DATA SHOWN:
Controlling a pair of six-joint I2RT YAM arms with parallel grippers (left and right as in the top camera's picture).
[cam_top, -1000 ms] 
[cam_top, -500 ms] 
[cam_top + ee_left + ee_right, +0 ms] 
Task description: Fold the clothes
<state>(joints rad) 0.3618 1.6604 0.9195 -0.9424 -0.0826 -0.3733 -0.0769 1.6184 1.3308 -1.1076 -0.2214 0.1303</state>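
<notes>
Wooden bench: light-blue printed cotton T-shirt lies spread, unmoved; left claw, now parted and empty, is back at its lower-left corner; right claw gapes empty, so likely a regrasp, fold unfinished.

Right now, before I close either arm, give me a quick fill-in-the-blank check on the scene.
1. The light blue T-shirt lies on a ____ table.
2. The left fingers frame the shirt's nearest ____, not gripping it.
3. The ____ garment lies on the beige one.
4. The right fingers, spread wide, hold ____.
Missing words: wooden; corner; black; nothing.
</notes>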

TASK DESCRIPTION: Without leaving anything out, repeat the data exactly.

RESPONSE TO THIS TASK:
Controlling a pair of six-joint I2RT YAM arms with parallel grippers (left and right as in the top camera's picture).
[cam_top, -1000 ms] 
[cam_top, -500 ms] 
[cam_top + ee_left + ee_right, +0 ms] 
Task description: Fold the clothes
<state>(joints rad) 0.3618 1.6604 0.9195 -0.9424 -0.0826 -0.3733 -0.0769 1.6184 1.3308 -1.1076 -0.2214 0.1303</state>
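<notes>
Wooden bench: light-blue printed cotton T-shirt lies spread, unmoved; left claw, now parted and empty, is back at its lower-left corner; right claw gapes empty, so likely a regrasp, fold unfinished.

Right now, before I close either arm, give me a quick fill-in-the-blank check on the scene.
1. The light blue T-shirt lies on a ____ table.
2. The left fingers frame the shirt's nearest ____, not gripping it.
3. The ____ garment lies on the beige one.
4. The right fingers, spread wide, hold ____.
Missing words: wooden; corner; black; nothing.
</notes>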

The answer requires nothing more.